SUBHEAD: We draw inspiration from pre-industrial households and early American agrarian traditions.

By Shannon Hayes on 31 May 2012 for Yes Magazine -
(http://www.yesmagazine.org/blogs/shannon-hayes/the-other-side-of-gainful-unemployment)


Image above: Detial of Louis Maurer's hand colored lithograph, "Preparing for Market",1856. From (http://mynewoldpictures.blogspot.com/2010/06/us-rural-life-19th-century.html).

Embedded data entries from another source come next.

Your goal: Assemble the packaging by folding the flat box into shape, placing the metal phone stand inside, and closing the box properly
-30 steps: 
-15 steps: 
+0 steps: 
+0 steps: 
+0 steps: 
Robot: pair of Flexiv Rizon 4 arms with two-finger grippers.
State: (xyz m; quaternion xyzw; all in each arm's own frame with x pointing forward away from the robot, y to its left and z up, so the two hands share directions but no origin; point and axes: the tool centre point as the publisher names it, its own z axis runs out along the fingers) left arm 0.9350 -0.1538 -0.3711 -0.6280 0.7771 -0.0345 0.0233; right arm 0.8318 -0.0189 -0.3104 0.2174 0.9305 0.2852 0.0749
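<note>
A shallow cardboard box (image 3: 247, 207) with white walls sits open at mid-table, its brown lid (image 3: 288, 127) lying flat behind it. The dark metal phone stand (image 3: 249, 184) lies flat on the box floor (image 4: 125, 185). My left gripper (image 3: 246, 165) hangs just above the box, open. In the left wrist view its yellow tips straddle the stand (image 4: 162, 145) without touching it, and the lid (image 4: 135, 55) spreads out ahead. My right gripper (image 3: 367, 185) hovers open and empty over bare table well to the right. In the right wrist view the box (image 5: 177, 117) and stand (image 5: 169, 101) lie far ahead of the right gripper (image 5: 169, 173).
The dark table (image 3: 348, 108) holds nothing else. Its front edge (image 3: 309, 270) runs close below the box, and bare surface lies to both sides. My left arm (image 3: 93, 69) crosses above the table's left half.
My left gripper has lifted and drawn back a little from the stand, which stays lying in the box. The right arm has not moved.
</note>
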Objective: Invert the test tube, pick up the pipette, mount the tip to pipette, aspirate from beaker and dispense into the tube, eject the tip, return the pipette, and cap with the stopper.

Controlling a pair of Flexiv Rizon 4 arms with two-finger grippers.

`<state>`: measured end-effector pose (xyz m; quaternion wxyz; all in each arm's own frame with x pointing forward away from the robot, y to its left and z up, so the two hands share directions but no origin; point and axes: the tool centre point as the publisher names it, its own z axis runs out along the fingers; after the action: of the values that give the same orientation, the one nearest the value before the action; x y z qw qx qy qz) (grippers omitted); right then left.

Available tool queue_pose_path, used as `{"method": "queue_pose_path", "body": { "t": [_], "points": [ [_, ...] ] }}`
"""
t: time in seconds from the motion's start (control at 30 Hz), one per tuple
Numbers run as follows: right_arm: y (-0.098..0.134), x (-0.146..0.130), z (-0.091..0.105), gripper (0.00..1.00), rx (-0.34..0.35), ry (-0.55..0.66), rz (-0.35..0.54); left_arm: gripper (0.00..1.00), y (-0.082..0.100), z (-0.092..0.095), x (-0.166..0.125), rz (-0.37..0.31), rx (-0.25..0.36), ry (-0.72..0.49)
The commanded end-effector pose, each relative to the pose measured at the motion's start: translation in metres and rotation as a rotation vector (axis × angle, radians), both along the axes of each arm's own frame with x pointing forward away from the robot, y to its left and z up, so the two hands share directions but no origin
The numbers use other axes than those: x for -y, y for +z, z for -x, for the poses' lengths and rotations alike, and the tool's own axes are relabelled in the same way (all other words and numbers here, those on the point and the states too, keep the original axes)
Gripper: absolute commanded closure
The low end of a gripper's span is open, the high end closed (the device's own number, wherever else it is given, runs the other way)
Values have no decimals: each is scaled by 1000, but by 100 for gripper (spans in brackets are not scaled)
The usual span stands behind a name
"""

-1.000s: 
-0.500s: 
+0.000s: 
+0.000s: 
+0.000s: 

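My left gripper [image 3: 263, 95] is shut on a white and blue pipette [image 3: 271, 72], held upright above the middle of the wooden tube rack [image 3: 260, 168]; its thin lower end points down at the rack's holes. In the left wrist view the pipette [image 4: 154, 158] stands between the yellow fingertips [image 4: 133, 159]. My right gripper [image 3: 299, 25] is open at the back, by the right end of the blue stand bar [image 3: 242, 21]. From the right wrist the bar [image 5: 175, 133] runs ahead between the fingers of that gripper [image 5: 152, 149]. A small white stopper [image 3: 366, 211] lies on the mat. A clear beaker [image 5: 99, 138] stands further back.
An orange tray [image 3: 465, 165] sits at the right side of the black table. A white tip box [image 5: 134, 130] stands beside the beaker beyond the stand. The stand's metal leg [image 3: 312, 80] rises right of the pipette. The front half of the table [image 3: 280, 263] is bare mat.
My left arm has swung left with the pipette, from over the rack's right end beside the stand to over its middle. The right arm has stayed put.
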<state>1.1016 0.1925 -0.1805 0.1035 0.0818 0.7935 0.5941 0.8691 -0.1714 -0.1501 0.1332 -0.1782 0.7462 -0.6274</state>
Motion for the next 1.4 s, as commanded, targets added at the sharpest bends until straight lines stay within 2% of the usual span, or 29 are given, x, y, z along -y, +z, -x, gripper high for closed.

“Today, I will do one thing at a time.”

These are the words I’ve been saying to myself each morning lately as I leap from my bed. I mindlessly repeat them while working through:

When to teach homeschool lessons to my daughters, which emails I need to respond to, when I’m going to make soap, how much beeswax I need to rinse and render, when we’re going to photograph and upload our newest farm products to the online shopping cart, which websites need to be updated, whether I’m needed or not at the farm this day or this week, what spices I need to order for sausage making, whether I’ll find time this day to get the weeds out of the raspberries, if I’ve got enough change for this Saturday’s farmers’ market, when I’m going to get to the dairy farm up the road to pick up butter for making pate to sell, what needs to happen to complete the start up of our new yarn business, which essays and articles need to be written, how I’m going to steer my newest book into publication by September, which photographs still need to get taken for the insert, which presentations need to get written for the fall speaking season, whether or not the blueberry bushes need fertilizing, when I’m going to find the time to take the girls into the woods to gather ramps.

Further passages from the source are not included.